« ADN du vivant, explorations botaniques », Galerie du Lycée André Malraux, Gaillon
Exposition en duo avec Nathalie Borowski
Installation in situ
17 mars > 10 avril 2026
Galerie du Lycée André Malraux
59 avenue François Mitterrand 27600 Gaillon
02 32 53 59 82


«ADN du vivant, explorations botaniques»
Nathalie Borowski – Héloïse Guyard
Au sol, un puzzle de bois se déploie comme un territoire fragmenté. Chaque pièce d’Héloïse Guyard accueille un dessin végétal — formes de feuilles, tiges, racines — relevé avec précision et sensibilité. Le végétal y apparaît à la fois familier et décomposé, comme observé avec une rigueur proche de l’étude scientifique autant qu’avec une sensibilité intuitive.
En résonance, Nathalie Borowski fait émerger un univers cellulaire : motifs inspirés de l’ADN, structures microscopiques, réseaux organiques. Ses dessins évoquent les processus invisibles qui, dans la lenteur et la répétition, construisent le vivant végétal.
L’infiniment petit dialogue ici avec le monde visible, rappelant que toute forme de vie partage une même architecture fondamentale et repose sur des mécanismes invisibles, complexes et interconnectés. La lenteur de leurs dessins fait écho à celle de la pousse des végétaux : un temps discret, presque imperceptible, mais fondamental. Le végétal y apparaît à la fois familier et analysé, observé avec une rigueur proche de l’étude scientifique mais laissant néanmoins émerger une poésie abstraite.
Entre les pièces du puzzle, des tubes à essai contenant des plantes séchées ponctuent l’installation. Ces fragments conservés agissent comme des traces, des archives du vivant, suspendues entre étude, mémoire et disparition. L’installation propose ainsi une circulation entre botanique et biologie, entre dessin et matière, entre sol et regard. En circulant autour de cette cartographie fragile, le spectateur est amené à recomposer un paysage où le vivant se pense comme un réseau de liens, de métamorphoses et de correspondances. L’ensemble interroge notre relation au vivant végétal : sa capacité d’adaptation, sa vulnérabilité face aux transformations de son environnement, mais aussi sa persistance. En fragmentant, en observant, en archivant, l’installation invite à ralentir le regard, à accorder de l’attention à ce qui évolue lentement, et à repenser le végétal non comme un simple décor, mais comme un organisme actif, sensible et résilient, porteur de mutations et de résistances.

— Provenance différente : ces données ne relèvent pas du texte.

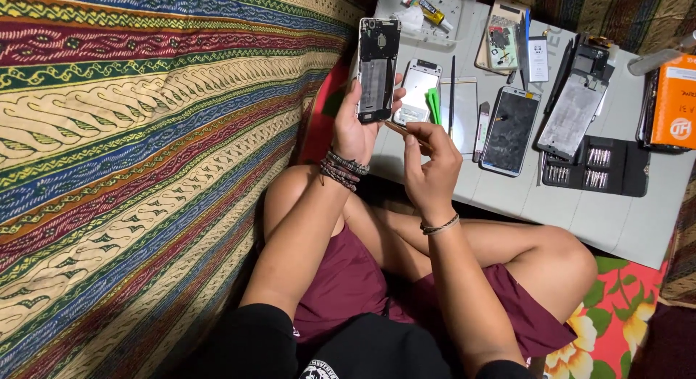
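Observation:
My left hand (357,129) holds an opened phone (378,68) upright, its back cover off and its inner parts showing. My right hand (429,165) is just right of it, fingers pinched on a thin stick-like tool (399,126) whose tip points at the phone's lower edge. Both wrists wear bracelets. The hands hover over the near left edge of a low white table (616,219).
On the table lie a silver phone frame (417,90), a green pry tool (433,105), a phone with a dark screen (512,130), another stripped phone body (576,103), a black case of screwdriver bits (598,169), an orange box (676,102) and a glue tube (429,9). Patterned striped cloth (145,154) fills the left.

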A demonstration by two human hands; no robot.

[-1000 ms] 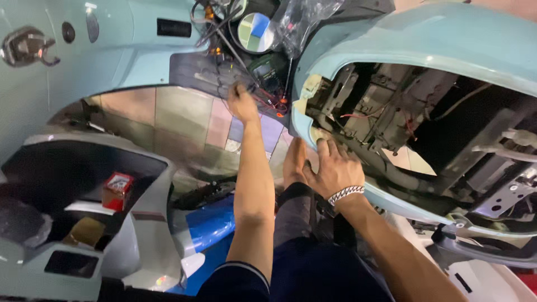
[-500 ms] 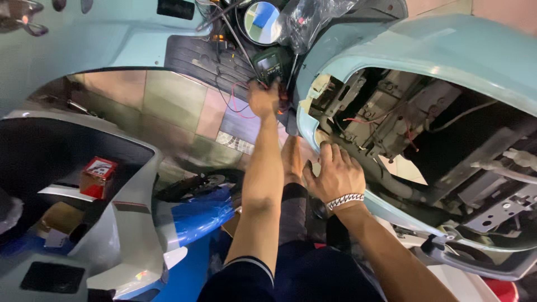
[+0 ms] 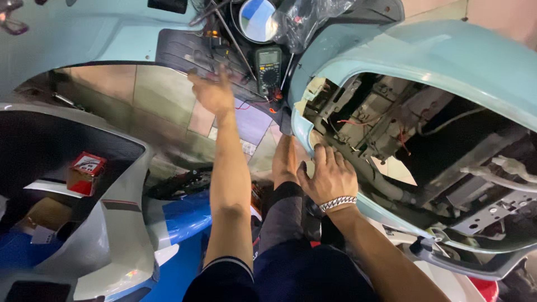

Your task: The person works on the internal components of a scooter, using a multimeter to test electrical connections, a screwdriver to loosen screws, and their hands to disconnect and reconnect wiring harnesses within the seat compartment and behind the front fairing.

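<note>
My left hand is stretched far forward over the ribbed black floorboard of a light blue scooter, fingers spread and holding nothing, just left of a black multimeter. My right hand, with a metal bracelet on the wrist, rests flat with its fingers apart on the lower rim of the opened light blue scooter body shell. Inside the shell are wiring and frame parts. My bare foot lies between the two arms.
A round mirror and a clear plastic bag lie beyond the multimeter. A grey scooter panel stands at the left with a small red box in it. Blue plastic lies below. Tiled floor shows between the parts.
My left hand has swung left, from beside the multimeter and shell edge to over the floorboard. The right hand has stayed on the shell rim. The view has shifted slightly.
</note>
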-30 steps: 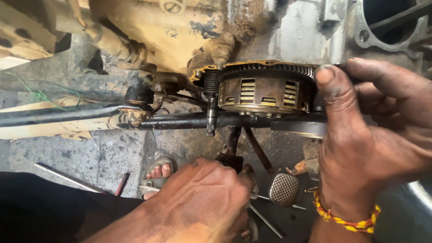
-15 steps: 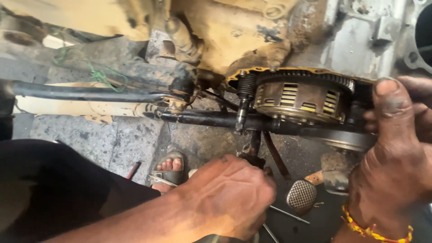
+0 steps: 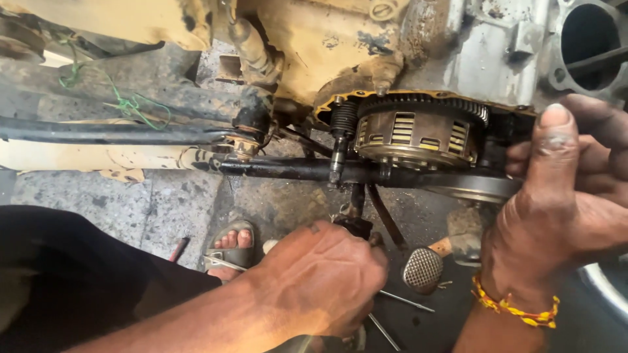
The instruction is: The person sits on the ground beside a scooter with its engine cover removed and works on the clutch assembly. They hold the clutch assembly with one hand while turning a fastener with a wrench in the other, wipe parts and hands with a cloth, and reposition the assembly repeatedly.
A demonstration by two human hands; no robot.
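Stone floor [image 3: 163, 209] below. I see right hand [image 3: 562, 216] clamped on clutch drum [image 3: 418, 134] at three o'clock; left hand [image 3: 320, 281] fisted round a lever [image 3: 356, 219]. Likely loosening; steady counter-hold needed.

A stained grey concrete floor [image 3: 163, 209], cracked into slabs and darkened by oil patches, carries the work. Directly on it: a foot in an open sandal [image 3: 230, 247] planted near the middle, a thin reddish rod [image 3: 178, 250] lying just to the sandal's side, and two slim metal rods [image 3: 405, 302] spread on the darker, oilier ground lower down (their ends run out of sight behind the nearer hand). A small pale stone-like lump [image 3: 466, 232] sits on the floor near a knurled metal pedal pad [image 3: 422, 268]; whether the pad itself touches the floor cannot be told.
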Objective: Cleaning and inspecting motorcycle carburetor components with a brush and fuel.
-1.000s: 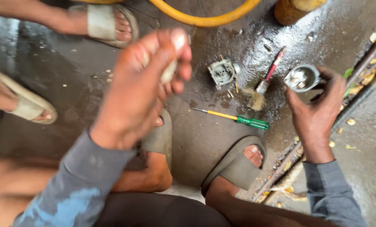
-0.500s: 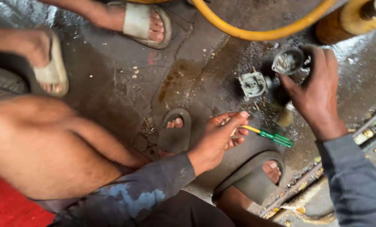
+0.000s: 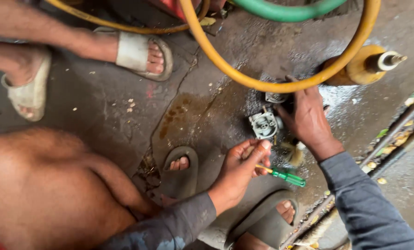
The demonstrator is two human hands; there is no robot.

L’exposition souhaite offrir un regard poétique et immersif sur la place du vivant. La plante à la fois symbole de vie et de croissance interroge la place de l’humain dans l’écosystème. Elle nous rappelle que tout cycle de vie est rythmé par une série de transformations et de passages, de la naissance à la floraison jusqu’à la décomposition. Le vivant est ici envisagé comme une continuité fragile et précieuse, et la plante en devient la manifestation sensible.
Cette installation invite à ralentir et à porter attention au vivant végétal, à ses rythmes discrets et à ses transformations invisibles. En confrontant le temps du dessin à celui de la croissance, elle questionne notre capacité à observer, comprendre et préserver un monde qui se déploie loin de l’urgence humaine. En réunissant dessins et installation, l’exposition joue sur les échelles et les perceptions pour créer un espace où la plante, dans sa simplicité et sa complexité, devient un écho à notre condition humaine. Elle invite à la contemplation, à la reconnexion avec la nature, et à une prise de conscience de notre interdépendance.